[What the task asks]
Keep every line of the data below that has the string "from" and present those lines.

[Collected material]
******************************
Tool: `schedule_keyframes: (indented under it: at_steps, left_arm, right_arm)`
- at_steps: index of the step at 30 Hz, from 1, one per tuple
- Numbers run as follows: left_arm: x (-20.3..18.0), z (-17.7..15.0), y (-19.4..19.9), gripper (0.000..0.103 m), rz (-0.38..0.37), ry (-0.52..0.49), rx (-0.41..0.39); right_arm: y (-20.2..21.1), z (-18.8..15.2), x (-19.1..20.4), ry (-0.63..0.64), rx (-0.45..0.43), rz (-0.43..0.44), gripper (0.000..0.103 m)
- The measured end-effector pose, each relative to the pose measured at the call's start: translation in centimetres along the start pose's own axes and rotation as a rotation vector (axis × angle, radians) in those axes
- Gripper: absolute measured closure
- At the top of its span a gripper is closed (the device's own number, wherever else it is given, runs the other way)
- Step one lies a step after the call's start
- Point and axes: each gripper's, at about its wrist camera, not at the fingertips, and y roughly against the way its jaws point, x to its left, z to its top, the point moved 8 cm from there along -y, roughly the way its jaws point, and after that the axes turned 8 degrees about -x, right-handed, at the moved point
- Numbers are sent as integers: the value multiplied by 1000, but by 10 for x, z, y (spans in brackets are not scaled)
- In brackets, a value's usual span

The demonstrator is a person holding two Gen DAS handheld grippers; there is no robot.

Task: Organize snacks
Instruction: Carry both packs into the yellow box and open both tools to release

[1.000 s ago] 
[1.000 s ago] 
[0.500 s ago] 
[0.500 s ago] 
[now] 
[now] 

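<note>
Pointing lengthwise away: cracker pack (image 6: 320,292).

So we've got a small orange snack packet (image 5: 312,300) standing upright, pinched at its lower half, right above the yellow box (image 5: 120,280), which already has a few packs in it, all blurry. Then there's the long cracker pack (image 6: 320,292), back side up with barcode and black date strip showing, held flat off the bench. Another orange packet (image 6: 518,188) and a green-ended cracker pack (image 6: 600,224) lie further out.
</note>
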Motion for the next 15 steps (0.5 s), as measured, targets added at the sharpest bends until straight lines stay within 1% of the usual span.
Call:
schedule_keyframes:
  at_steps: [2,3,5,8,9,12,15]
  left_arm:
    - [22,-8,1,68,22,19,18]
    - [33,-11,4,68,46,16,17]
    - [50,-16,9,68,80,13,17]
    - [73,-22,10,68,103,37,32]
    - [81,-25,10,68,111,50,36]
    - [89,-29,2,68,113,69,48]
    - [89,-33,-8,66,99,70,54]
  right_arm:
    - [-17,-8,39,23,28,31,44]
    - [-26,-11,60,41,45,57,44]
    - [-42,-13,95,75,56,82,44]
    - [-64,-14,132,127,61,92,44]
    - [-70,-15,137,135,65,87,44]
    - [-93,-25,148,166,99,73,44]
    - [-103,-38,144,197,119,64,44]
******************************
[Answer to this exercise]
- at_steps: index of the step at 30 Hz, from 1, one per tuple
- Point and axes: each gripper's, at about its wrist camera, not at the fingertips, and y roughly against the way its jaws point, x to its left, z to its top, the point moved 8 cm from there along -y, roughly the way its jaws point, and after that the axes turned 8 degrees about -x, right-handed, at the moved point

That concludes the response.